Given how France seemed to defeat Ukraine with relative ease on Friday night, it looks time for Oleh Blokhin's men to come back down to earth.
The coach told the media after the co-hosts' opening 2-1 win against Sweden that some of his players needed to keep their feet on the ground. The praise for his troops had been fulsome after that comeback victory and Blokhin worried it might get to them. His fears may have been confirmed in the 2-0 loss that leaves Ukraine third in Group D, and Blokhin returned to the theme.
"I warned the lads that the match against Sweden meant little," he said. "Some of the players were thinking they were already in the quarter-finals."
From the stands, it certainly appeared that he had a point, with concentration levels noticeably lower compared to Ukraine's first game. In particular, the younger players have perhaps yet to get used to the rhythm of a UEFA European Championship, with games coming thick and fast and maximum effort required every time.
The match against France also showed that this Ukraine side has trouble setting out for a goalless draw.
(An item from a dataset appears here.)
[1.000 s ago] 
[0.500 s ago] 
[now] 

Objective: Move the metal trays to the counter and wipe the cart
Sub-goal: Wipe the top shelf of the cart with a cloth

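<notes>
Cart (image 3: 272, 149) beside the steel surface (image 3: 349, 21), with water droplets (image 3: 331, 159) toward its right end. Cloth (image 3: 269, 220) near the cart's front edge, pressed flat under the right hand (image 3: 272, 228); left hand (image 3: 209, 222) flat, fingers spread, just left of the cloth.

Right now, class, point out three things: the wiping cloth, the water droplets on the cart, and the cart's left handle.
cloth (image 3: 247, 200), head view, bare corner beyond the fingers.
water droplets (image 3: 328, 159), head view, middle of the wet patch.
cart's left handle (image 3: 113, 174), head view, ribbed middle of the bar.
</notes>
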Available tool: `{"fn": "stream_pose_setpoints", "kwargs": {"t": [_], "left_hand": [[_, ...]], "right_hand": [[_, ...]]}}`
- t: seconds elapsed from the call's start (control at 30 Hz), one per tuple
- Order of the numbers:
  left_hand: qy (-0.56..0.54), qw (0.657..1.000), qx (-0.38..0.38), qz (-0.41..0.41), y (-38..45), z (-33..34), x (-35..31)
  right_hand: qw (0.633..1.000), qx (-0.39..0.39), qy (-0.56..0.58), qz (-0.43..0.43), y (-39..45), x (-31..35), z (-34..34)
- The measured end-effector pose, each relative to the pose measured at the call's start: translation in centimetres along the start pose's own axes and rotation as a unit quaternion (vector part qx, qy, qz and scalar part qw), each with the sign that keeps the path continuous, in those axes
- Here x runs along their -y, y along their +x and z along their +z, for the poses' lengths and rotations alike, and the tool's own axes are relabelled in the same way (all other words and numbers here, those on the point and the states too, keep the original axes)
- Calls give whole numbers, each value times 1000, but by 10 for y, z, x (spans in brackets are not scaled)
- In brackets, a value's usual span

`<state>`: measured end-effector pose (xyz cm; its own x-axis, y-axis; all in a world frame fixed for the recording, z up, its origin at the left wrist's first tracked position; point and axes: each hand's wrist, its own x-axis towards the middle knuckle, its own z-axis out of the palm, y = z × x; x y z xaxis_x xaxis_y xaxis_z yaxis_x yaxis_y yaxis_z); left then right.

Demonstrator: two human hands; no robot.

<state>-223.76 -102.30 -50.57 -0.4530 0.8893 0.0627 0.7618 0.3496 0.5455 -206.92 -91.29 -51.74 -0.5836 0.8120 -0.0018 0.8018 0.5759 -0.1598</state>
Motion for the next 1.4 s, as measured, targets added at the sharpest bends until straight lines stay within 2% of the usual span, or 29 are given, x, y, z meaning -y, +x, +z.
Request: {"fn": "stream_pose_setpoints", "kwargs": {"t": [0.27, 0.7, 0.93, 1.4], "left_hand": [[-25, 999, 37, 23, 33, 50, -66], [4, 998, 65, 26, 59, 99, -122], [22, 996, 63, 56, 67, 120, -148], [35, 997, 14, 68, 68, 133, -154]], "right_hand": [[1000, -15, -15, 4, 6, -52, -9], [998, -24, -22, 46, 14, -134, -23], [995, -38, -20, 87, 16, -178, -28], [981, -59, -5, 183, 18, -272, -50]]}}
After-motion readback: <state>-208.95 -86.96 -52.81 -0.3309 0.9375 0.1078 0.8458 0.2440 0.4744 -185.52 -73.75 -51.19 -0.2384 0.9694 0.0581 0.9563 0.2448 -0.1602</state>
The overly cautious play of the full-backs and central midfielders left the wingers and forwards to run their kilometres in vain. In fact, Andriy Shevchenko was on occasion forced to drop deep to take possession. The coaching staff now need to work on making the side more attack-minded without leaving them too vulnerable at the back – particularly with England, their final Group D opponents on Tuesday, expected to bring back Wayne Rooney following his suspension.
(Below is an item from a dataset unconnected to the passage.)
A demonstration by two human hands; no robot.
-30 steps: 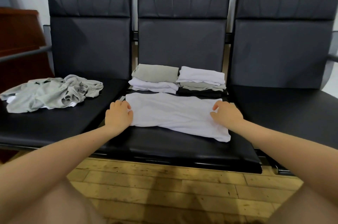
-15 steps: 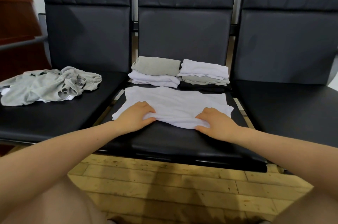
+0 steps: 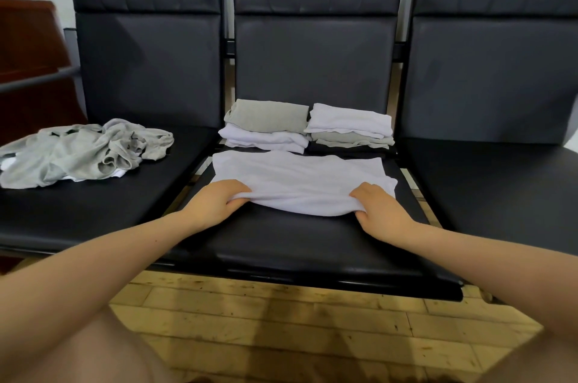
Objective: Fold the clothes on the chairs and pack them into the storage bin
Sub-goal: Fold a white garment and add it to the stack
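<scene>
Both hands gripped the near edge of the flat white cotton garment [image 3: 297, 179]: the left hand [image 3: 215, 204] had its fingers curled over the left end of that hem and its thumb tucked beneath, and the right hand [image 3: 380, 210] pinched the right end the same way, so the edge was raised slightly off the black padded middle chair seat [image 3: 297, 242]. The rest of the garment lay spread on that seat, toward the backrest from the hands.

Behind the garment on the same seat stood two neat stacks, touching it or just beside it: a folded grey piece on white ones [image 3: 267, 128] on the left, and a folded white piece on grey ones [image 3: 350, 128] on the right. On the chair to the left of the middle seat lay a crumpled heap of grey clothes [image 3: 78, 156], not yet folded. No storage bin was visible.

Judging from this, the folding stage was about half done and this garment was mid-fold. The next move would likely call for carrying the held edge away from the body and laying it evenly over the far edge, both hands travelling together so the corners meet and no crease bunches.
</scene>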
Another weakness revealed yesterday was the inability of the team to bounce back from disappointment, a point that did not escape Blokhin. "I didn't like how my team stopped playing after the second goal," he said. The substitutes were unable to change the flow of the game and I think Blokhin may shuffle his pack ahead of the England match, with mental strength likely to be as important as technical quality.
Only victory will now suffice against Roy Hodgson's charges, and that will be no easy task, especially given that Ukraine have still never won in Donetsk. For that curse to be lifted, players and supporters alike will have to be ready for a last-ditch battle.